Shân suivit l'officier jusqu'à bureau de police. Là, il fit une déposition. Il expliqua que le Musée avait dérobé un Titû indispensable à la survie de la Tribu. L'agent fut ému par la demande du garçon et il se démena pour accélérer la restitution. En apprenant cette surprenante histoire, le commissaire voulut en avoir le cœur net. En écoutant Shân, il fut déterminé lui aussi à parvenir à un résultat rapidement.

Les deux agents, un avocat conquis par la cause et le garçon furent reçus par le Conservateur du Musée. Dans un premier temps, il se demanda si tout cela n'était pas une plaisanterie. Les arguments de Shân le convainquirent du bien-fondé de la restitution de l'artefact à la Tribu. Un jour plus tard, le jeune homme se retrouva dans un bus de retour en direction de l'Ouest.

Autour du feu les anciens reçurent Shân. Alors le Titû, confié au Conseil, déploya ses chants. Il épela les merveilles de la Terre : les forêts, les eaux, les plaines, les montagnes, les animaux et les hommes. Il fredonna la longue histoire de la tribu et son lien avec le Monde. Il offrit même les solutions pour le retour du Bison et pour guérir la planète... Dans la joie, la tribu offrit une grande fête en l'honneur de son sauveur. Les danses succédèrent aux danses. Les chants montèrent jusqu'au ciel étoilé. Les cœurs s'égayèrent jusqu'au petit matin.

Après un repos sous les tipis, le conseil de la tribu se réunit pour faire part de sa décision. Le chef parla en ces termes :

« La tribu ne possède pas beaucoup de terre mais elle est prête à la partager avec ton peuple. »

« Je vous remercie de ce cadeau, répondit Shân.
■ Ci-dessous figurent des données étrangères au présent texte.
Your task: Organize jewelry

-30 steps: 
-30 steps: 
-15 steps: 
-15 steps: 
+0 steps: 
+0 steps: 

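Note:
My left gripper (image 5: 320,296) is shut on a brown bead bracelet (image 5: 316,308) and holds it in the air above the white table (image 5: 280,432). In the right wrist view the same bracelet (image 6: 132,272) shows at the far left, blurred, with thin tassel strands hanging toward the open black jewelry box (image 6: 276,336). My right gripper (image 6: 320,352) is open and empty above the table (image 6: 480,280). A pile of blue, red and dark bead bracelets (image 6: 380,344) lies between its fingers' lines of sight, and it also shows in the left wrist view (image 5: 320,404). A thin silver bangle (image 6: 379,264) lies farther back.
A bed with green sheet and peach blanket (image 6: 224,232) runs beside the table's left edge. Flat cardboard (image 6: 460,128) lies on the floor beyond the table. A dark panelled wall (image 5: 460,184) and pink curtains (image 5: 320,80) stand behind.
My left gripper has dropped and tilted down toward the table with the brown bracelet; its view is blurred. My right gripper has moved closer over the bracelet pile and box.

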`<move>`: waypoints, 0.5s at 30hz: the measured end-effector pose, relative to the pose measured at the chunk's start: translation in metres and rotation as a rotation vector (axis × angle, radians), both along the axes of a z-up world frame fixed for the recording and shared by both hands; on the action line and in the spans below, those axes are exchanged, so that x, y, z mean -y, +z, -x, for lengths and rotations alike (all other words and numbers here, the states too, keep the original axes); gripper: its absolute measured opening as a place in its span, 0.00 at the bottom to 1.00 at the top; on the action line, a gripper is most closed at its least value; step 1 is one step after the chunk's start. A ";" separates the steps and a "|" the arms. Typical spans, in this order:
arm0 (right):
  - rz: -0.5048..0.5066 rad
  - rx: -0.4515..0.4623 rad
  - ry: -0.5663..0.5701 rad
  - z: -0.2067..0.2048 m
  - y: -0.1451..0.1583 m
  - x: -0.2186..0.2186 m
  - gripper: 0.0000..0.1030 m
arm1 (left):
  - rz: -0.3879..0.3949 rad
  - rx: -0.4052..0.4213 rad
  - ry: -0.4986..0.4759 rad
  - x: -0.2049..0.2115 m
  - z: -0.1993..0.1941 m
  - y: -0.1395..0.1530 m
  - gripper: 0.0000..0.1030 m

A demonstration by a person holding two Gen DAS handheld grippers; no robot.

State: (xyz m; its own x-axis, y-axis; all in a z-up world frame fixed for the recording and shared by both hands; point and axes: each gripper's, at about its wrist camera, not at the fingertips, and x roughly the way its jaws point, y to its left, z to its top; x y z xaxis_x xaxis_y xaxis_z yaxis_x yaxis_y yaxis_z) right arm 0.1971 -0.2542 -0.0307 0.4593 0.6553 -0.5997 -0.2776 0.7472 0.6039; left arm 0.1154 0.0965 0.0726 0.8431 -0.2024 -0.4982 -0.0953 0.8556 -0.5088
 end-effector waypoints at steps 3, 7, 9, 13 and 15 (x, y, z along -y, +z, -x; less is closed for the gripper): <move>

Cependant, votre peuple doit se concentrer sur le renouveau de votre culture. Tous vos territoires sont nécessaires pour accomplir votre renaissance. »

« Nous avons une dette envers vous et nous désirons nous en acquitter. »

« Prenez soins des forêts, des lacs et de la faune. Régénérer votre culture. Et nous serons quitte » déclara le garçon aux anciens.

Puis Shân l'errant reprit son long voyage.